My initial vision was constructed around hemp being essential when this country was founded, yet the symbols (or sigils) of our founding fathers were under the control of the radical right wing, unfair and inaccurate to say the least.

So I launched a campaign to create a wave of awareness that George Washington and Thomas Jefferson were devoted hemp farmers, and that hemp could save the world by replacing oil, a concept recently introduced to me by Jack Herer. I flew out to Jack’s home in the Valley and laid out a plan to create a national group called the Freedom Fighters, based around the Boston Minute Men, who would attend rallies across the country. The rally movement had basically died out and I felt between us, we might be able to rebuild that movement, with Jack as the leader, of course. “And I want you to come to the Rainbow Gathering with me,” I told Jack. You see, both Rainbow and the Dead scene had considerable overlap, but I knew Rainbow was the center of energy on the real spirituality, while the Dead scene was tainted around the edges. Probably, I also wanted to pull Jack out of hard drugs and bad food, only one of which I was successful at.

The first year I hit the rally circuit I was dressed in a psychedelic shirt and tri-corner hat and carried a snare drum, but by the time the next season came around, I was wearing a brain-tanned leather outfit made by Agatha, and, on my head was a huge top hat with a pink psychedelic peace sign painted on the front. (Later, Agatha became the seamstress of choice of the local Hell’s Angels, but the original leather jacket she created was a replica of the double-breasted black leather jacket I wore throughout the sixties.)  I was wearing Agatha’s Native American warrior outfit and beating a round Native American drum with a peace sigil painted in psychedelic paint and chanting some Native American-type chant to Mother Earth (yes, I guess I was trying to move the energy from a father sigil to a mother sigil) and I was leading this immense parade down the main drag of campus-town in Madison, Wisconsin, one afternoon, when some student jutted up and asked, “Are you a shaman?”

See, a lot of us magicians are into magic long before we even realize what we’re doing. These energies move through us naturally, so as I stood there for a few extra beats, I was thinking, am I a shaman, political activist, or guerrilla street theater performer, or what they hell am I? Pretty soon, I decided if I was a shaman it was time for something really bold, something with even more immense vibe than this 30,000 person rally. If I could just reassemble the greatest magicians of the sixties revolution, you know, the Gaskins, the Pranksters, the Hog Farm, Paul Krassner, John Trudell, John Sinclair, and what if we called that ceremony Whee!?

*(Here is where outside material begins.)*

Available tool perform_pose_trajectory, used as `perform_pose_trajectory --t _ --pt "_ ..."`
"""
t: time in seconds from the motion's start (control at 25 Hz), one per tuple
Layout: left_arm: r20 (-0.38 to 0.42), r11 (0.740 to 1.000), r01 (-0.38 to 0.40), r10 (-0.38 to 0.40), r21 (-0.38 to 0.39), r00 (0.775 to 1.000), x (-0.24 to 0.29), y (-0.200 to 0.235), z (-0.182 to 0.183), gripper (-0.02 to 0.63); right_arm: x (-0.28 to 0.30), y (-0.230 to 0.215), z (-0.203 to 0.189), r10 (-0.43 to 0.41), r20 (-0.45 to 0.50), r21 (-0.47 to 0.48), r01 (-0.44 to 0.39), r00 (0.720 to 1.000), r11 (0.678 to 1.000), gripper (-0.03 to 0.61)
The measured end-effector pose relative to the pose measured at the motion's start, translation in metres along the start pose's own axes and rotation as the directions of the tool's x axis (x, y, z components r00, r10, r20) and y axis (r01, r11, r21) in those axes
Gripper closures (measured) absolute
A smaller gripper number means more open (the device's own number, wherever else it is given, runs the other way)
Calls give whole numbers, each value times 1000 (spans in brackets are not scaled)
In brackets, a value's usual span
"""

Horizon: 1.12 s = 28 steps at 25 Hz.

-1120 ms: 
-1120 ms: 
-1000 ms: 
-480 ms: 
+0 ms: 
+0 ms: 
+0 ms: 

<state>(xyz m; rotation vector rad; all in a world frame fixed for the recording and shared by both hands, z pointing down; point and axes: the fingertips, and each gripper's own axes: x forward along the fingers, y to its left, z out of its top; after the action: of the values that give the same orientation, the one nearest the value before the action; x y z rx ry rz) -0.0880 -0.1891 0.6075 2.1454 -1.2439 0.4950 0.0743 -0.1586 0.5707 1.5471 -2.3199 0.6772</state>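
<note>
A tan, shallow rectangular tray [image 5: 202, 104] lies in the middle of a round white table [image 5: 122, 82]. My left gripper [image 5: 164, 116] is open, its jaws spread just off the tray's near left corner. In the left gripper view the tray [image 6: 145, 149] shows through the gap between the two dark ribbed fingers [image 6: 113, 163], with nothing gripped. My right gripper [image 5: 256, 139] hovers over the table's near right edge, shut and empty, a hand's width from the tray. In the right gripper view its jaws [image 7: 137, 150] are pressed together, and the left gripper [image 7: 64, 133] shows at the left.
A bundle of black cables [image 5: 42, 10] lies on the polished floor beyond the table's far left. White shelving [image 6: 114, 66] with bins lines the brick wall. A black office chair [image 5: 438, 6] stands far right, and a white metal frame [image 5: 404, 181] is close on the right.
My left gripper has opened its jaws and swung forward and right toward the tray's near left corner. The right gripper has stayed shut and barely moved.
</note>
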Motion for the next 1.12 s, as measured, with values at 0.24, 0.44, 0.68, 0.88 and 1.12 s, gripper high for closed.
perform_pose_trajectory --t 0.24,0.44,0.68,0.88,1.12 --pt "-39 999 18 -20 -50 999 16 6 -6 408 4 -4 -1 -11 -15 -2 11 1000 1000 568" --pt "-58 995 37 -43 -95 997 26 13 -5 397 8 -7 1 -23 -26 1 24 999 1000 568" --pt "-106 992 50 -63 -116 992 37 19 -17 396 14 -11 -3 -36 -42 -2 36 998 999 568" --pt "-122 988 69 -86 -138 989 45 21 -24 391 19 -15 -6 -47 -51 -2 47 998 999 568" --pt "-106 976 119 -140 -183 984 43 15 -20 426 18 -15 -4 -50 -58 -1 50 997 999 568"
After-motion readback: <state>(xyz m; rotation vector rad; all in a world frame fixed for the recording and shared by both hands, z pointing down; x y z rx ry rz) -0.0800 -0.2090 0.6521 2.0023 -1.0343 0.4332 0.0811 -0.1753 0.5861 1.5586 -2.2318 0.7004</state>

People are bugging me. They want to hear stories about Whee! I dunno, I might, or I might move in new directions. Stay tuned for my next unexpected episode because I don’t know which way I’m going. Funny thing about the Freedom Fighters, though, we made a Tri-corner hat for Jack right away, and that very hat sits on my altar. And that, my friends, is what my magic is all about. Planting positive sigils in your orbit.